▶ **Exercise brief**: In the entries below, find the line with "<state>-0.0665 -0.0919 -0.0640" and print exactly every line from there up to and including the line with "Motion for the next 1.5", with no other lines.

··· Record set ···

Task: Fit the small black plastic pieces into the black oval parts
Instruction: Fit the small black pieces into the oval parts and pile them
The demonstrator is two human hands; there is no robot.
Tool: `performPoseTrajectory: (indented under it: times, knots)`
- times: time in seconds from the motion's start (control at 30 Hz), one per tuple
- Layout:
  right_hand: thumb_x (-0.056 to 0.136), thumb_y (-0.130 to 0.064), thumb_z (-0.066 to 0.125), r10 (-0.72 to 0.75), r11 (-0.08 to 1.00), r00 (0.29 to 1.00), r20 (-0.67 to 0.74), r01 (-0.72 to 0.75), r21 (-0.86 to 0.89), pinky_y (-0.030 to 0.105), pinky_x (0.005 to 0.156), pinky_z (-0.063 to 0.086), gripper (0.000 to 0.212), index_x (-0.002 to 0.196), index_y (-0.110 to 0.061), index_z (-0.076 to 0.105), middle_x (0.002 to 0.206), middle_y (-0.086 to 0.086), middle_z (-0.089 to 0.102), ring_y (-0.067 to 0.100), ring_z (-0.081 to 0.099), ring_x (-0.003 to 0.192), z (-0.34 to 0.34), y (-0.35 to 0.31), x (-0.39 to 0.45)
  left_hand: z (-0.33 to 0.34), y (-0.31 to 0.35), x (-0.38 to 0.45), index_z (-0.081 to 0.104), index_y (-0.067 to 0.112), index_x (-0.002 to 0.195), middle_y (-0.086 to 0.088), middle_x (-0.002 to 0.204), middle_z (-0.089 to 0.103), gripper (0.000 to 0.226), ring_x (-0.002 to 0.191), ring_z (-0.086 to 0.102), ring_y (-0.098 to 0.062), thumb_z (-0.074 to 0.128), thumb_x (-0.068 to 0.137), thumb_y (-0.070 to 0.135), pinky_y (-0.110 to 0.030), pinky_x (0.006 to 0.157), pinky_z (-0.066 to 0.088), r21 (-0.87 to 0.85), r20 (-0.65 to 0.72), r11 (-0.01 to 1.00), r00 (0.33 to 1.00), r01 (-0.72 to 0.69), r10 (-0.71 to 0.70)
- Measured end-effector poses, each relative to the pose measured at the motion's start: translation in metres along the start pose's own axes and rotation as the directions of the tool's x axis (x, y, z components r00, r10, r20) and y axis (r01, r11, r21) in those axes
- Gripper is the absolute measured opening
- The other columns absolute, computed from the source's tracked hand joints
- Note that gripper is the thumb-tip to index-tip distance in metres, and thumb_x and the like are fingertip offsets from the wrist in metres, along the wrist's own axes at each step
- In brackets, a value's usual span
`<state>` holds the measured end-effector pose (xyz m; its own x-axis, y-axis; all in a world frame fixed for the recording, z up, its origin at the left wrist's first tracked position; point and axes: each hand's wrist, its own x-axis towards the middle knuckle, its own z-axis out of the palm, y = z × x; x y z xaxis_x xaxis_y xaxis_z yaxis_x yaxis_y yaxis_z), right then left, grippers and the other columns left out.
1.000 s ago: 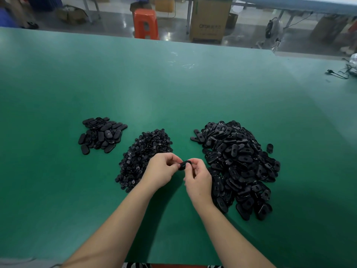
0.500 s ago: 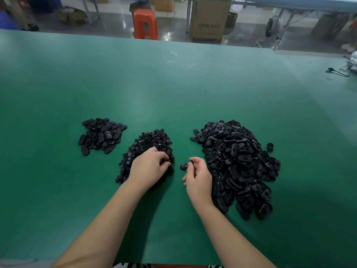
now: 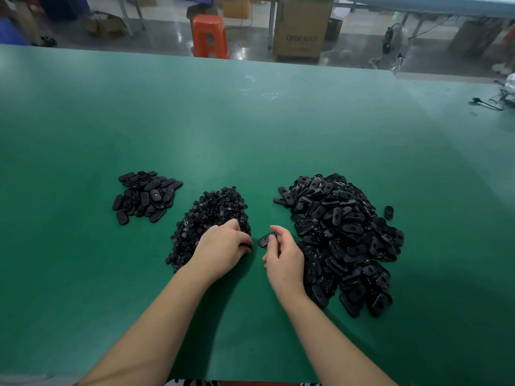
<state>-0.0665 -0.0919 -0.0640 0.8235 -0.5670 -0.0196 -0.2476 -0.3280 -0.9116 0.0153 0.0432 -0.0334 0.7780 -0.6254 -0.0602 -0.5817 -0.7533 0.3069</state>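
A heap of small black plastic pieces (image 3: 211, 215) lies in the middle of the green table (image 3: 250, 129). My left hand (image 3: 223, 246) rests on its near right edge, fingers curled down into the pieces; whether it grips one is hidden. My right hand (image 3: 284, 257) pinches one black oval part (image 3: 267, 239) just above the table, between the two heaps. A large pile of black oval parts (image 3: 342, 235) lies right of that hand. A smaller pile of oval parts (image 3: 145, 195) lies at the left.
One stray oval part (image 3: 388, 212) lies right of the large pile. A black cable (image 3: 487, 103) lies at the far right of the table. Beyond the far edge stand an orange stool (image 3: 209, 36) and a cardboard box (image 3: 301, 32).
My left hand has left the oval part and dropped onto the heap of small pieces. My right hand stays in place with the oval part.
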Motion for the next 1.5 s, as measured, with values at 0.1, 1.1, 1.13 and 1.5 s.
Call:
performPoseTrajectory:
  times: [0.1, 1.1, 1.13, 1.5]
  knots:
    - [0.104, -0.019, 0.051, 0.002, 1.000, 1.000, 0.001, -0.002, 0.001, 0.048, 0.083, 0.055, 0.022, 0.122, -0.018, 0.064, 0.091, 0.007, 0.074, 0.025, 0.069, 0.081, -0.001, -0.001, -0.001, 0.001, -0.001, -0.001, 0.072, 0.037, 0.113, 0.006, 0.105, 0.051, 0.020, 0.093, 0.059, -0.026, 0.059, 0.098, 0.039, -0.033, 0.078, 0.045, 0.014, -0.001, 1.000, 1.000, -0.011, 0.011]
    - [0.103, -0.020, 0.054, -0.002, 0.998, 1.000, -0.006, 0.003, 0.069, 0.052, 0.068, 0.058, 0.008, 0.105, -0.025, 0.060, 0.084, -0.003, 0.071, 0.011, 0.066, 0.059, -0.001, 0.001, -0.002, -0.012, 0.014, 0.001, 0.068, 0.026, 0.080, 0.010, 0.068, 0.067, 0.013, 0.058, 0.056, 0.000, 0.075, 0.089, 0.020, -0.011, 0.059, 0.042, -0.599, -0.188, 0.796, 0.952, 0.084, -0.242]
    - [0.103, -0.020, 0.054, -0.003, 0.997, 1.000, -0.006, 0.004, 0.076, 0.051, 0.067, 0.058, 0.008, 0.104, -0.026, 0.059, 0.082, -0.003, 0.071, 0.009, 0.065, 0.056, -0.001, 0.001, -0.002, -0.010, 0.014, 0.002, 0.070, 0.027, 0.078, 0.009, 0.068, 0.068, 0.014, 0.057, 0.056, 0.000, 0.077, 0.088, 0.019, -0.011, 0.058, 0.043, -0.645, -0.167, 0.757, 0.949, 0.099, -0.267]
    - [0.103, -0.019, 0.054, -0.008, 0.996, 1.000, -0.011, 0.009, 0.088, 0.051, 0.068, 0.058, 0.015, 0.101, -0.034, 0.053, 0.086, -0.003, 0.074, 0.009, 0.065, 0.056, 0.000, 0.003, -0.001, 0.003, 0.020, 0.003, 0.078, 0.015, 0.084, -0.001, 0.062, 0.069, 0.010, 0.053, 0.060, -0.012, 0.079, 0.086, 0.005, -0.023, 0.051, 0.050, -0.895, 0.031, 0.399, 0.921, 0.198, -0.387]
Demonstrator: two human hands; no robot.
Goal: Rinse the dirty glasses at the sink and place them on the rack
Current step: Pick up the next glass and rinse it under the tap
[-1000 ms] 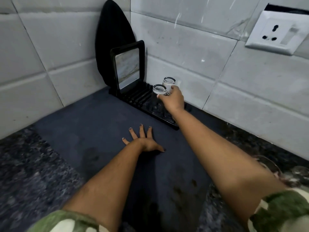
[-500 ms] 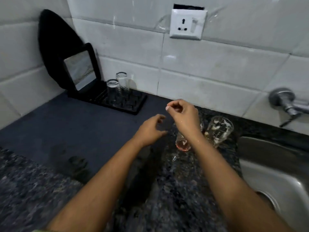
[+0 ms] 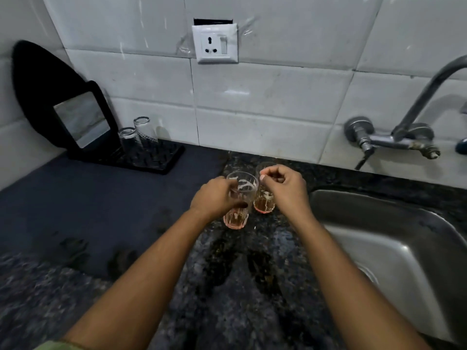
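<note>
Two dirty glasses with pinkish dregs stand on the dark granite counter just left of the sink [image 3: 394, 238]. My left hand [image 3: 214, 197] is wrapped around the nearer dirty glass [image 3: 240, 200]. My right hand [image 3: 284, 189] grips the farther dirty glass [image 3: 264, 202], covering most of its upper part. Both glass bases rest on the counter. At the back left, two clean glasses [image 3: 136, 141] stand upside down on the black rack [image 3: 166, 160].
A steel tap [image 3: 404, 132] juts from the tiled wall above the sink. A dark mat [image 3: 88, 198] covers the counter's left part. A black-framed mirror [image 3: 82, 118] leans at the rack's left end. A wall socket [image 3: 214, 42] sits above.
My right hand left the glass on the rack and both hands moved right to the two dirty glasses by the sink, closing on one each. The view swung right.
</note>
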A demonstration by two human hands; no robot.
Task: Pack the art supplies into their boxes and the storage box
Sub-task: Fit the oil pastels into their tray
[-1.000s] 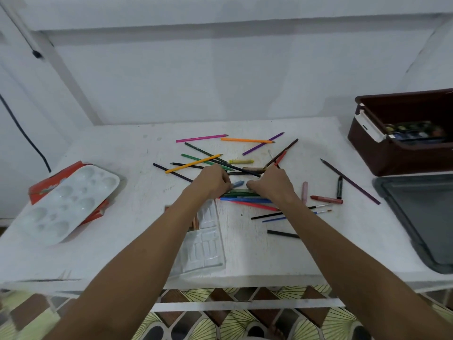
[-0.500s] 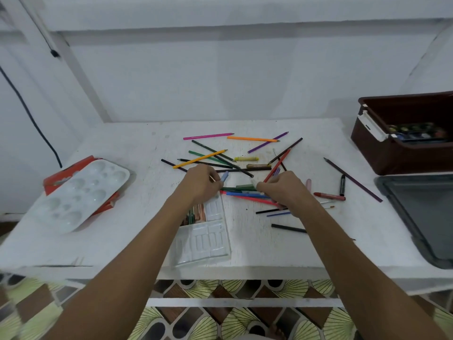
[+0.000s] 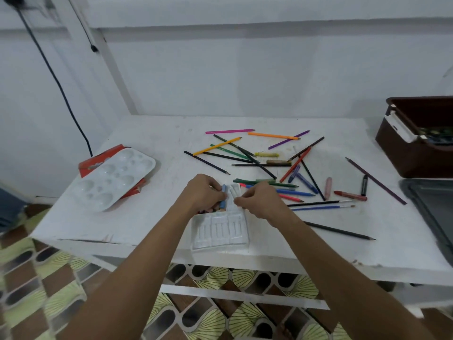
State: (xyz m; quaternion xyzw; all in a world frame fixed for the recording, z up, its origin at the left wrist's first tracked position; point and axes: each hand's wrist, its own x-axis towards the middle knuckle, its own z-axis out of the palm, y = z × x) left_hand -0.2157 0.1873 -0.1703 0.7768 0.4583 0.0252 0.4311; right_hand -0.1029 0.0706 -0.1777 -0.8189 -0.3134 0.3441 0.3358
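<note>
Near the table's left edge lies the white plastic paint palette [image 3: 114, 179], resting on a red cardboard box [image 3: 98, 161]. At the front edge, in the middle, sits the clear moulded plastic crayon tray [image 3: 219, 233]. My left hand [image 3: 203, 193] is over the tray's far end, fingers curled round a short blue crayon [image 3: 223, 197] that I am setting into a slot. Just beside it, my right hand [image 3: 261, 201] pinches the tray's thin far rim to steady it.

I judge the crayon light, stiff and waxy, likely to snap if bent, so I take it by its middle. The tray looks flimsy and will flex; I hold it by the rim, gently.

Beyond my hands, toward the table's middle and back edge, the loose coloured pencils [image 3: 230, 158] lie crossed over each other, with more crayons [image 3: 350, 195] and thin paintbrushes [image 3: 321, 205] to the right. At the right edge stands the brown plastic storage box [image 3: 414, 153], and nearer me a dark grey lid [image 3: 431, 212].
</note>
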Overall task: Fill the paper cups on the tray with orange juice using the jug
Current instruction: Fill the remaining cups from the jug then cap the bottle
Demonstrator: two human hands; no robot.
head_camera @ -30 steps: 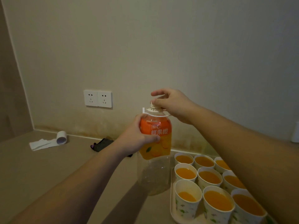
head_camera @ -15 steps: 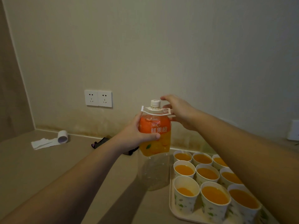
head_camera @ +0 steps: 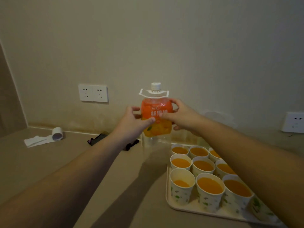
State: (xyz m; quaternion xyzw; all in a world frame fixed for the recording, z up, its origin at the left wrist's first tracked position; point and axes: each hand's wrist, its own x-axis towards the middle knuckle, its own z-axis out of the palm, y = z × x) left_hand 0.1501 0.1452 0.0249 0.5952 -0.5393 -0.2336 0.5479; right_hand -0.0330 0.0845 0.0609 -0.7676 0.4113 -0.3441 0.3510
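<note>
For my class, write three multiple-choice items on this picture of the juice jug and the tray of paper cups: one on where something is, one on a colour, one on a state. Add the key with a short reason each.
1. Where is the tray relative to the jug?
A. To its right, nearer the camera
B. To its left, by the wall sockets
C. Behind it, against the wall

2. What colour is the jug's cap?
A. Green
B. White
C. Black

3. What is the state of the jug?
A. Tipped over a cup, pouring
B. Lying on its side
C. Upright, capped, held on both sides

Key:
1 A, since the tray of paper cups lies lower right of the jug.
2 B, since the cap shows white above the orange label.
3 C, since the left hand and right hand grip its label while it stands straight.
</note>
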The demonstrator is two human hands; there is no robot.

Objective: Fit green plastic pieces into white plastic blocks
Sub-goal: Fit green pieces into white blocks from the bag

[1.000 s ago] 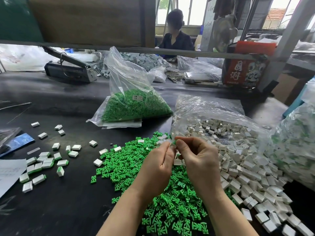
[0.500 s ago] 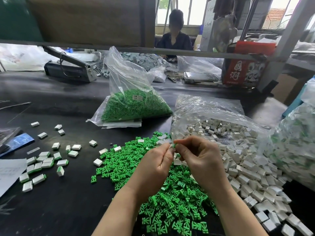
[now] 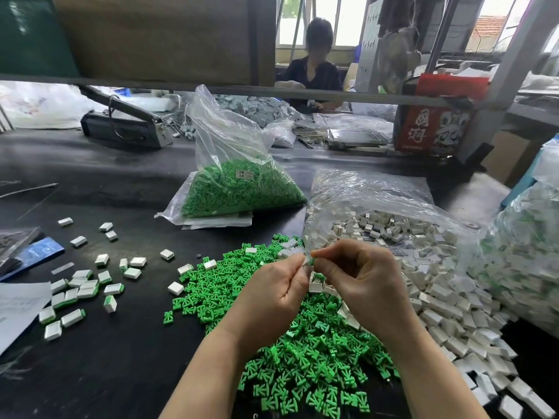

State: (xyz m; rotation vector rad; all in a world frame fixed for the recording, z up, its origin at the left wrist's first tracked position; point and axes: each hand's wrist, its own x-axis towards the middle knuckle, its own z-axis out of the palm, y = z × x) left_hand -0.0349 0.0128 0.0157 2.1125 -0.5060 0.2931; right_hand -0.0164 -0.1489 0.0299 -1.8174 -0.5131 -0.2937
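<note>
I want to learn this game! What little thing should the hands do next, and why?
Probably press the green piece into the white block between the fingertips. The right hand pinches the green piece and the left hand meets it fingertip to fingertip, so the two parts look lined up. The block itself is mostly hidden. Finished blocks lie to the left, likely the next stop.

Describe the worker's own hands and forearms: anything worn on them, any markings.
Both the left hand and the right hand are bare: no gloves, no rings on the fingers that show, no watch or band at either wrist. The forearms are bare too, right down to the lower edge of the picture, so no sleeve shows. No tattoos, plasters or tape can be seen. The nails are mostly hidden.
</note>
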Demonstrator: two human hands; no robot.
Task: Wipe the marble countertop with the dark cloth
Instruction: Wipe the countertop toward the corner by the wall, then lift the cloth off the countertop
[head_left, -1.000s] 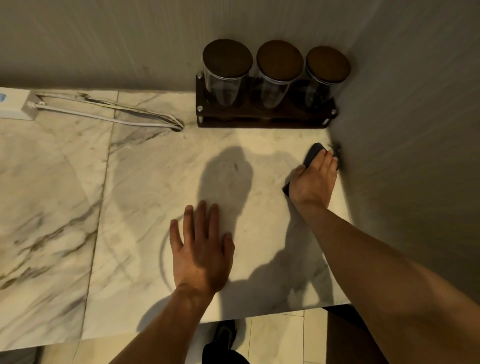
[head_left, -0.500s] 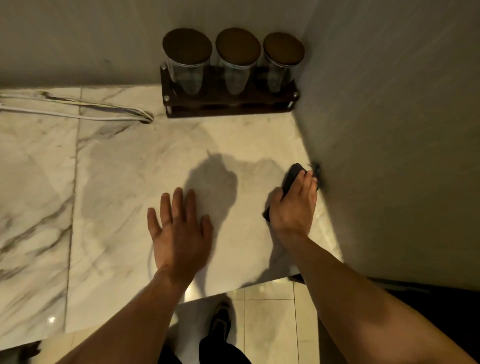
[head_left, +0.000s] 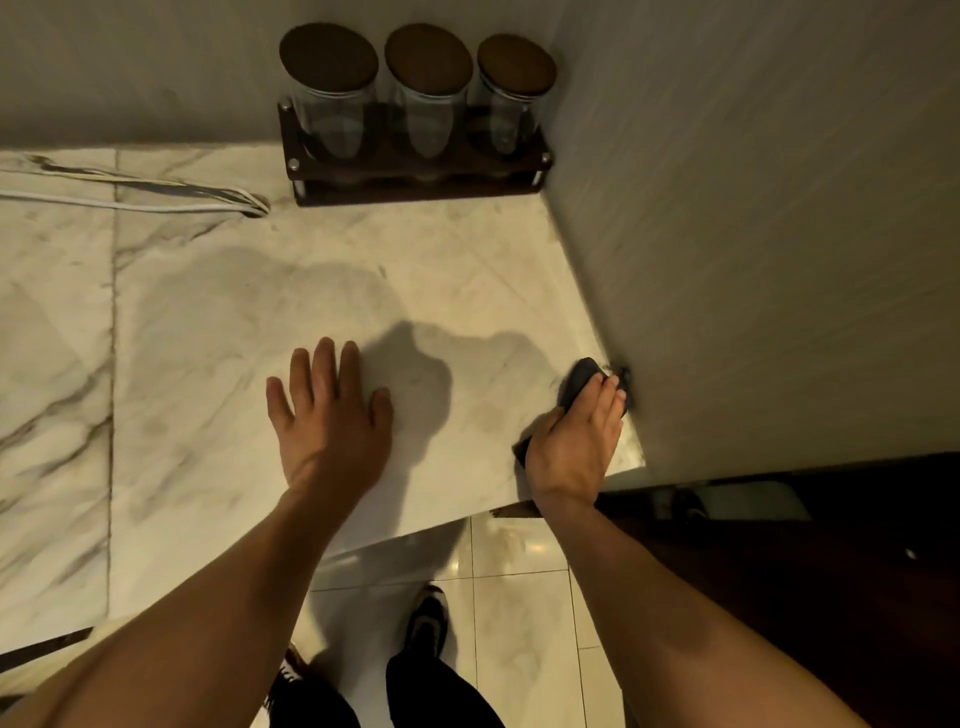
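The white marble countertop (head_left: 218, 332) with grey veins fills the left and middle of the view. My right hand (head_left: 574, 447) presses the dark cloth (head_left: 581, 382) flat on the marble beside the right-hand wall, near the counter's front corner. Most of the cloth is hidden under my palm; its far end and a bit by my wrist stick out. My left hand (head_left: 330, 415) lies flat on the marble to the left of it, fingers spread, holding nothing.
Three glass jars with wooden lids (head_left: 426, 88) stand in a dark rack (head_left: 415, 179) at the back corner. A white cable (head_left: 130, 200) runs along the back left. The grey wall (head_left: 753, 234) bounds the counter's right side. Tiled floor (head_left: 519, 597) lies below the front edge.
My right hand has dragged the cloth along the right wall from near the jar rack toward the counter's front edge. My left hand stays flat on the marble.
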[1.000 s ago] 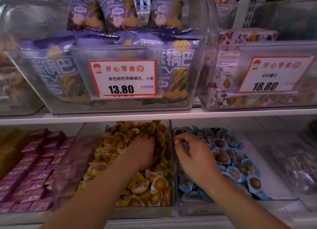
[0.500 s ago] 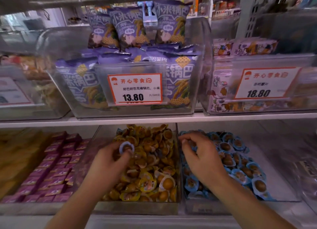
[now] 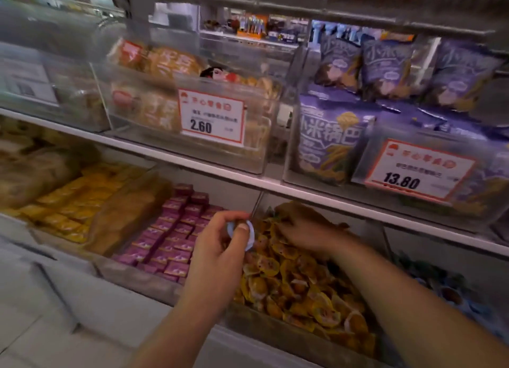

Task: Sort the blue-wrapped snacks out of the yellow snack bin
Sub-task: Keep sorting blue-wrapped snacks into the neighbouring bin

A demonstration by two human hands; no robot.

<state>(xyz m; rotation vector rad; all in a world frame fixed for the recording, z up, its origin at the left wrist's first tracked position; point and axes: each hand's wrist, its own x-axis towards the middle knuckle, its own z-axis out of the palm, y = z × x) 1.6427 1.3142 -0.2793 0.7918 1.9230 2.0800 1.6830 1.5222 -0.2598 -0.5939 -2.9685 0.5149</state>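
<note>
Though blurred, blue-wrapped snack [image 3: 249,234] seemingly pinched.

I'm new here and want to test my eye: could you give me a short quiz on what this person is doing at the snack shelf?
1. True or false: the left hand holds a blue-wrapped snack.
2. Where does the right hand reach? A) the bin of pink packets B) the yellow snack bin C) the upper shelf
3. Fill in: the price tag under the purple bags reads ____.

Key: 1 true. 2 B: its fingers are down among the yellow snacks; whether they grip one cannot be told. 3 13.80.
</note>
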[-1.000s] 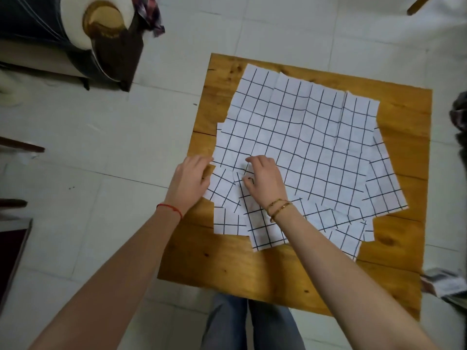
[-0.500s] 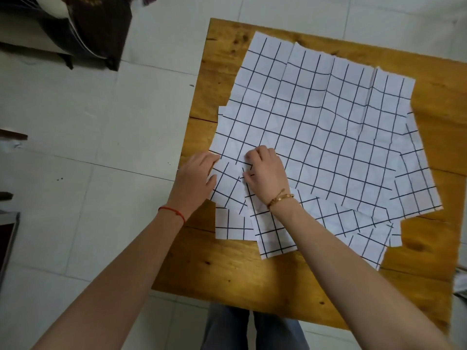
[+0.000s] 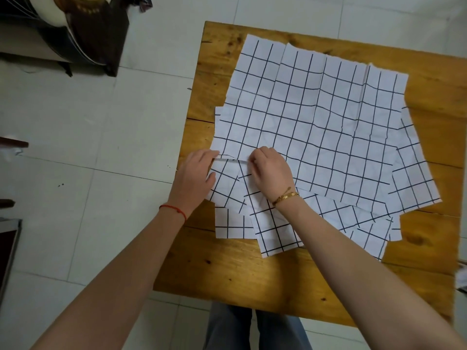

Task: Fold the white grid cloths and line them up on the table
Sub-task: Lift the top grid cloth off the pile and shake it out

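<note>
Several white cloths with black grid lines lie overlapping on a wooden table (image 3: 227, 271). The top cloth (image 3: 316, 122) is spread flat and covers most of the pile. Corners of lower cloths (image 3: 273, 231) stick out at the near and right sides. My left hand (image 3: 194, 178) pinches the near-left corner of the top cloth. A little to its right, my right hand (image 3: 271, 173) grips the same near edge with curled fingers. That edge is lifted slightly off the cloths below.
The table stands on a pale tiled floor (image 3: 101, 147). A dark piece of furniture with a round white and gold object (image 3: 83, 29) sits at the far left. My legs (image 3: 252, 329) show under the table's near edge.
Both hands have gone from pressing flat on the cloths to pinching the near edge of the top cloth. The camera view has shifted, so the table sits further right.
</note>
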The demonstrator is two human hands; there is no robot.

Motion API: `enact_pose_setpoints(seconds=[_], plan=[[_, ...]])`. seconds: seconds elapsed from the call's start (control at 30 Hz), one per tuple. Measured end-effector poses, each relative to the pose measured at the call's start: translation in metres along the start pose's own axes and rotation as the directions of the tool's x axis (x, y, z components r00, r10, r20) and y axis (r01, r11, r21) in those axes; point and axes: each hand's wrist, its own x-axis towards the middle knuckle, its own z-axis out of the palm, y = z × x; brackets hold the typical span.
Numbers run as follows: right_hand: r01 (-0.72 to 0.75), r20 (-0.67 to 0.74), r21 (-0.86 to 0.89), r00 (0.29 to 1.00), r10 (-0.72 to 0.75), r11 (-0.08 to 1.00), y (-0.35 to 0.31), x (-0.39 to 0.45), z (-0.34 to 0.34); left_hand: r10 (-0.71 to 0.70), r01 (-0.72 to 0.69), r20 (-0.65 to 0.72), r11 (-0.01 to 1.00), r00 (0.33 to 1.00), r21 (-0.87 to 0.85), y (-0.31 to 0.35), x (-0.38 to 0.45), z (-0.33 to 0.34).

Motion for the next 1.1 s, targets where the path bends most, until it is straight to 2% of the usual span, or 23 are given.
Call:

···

▶ **Answer to this problem**:
<state>-0.0665 -0.0919 -0.0640 0.8235 -0.5670 -0.0196 -0.2476 -0.3280 -0.9116 0.0153 0.0432 -0.0334 0.7780 -0.6254 -0.0602 -0.5817 -0.7533 0.3069</state>
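A heap of small black plastic pieces (image 3: 211, 215) lies in the middle of the green table (image 3: 250, 129). My left hand (image 3: 223, 246) rests on its near right edge, fingers curled down into the pieces; whether it grips one is hidden. My right hand (image 3: 284, 257) pinches one black oval part (image 3: 267, 239) just above the table, between the two heaps. A large pile of black oval parts (image 3: 342, 235) lies right of that hand. A smaller pile of oval parts (image 3: 145, 195) lies at the left.
One stray oval part (image 3: 388, 212) lies right of the large pile. A black cable (image 3: 487, 103) lies at the far right of the table. Beyond the far edge stand an orange stool (image 3: 209, 36) and a cardboard box (image 3: 301, 32).
My left hand has left the oval part and dropped onto the heap of small pieces. My right hand stays in place with the oval part.
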Motion for the next 1.5 s, as measured, with values at 0.1, 1.1, 1.13 and 1.5 s.

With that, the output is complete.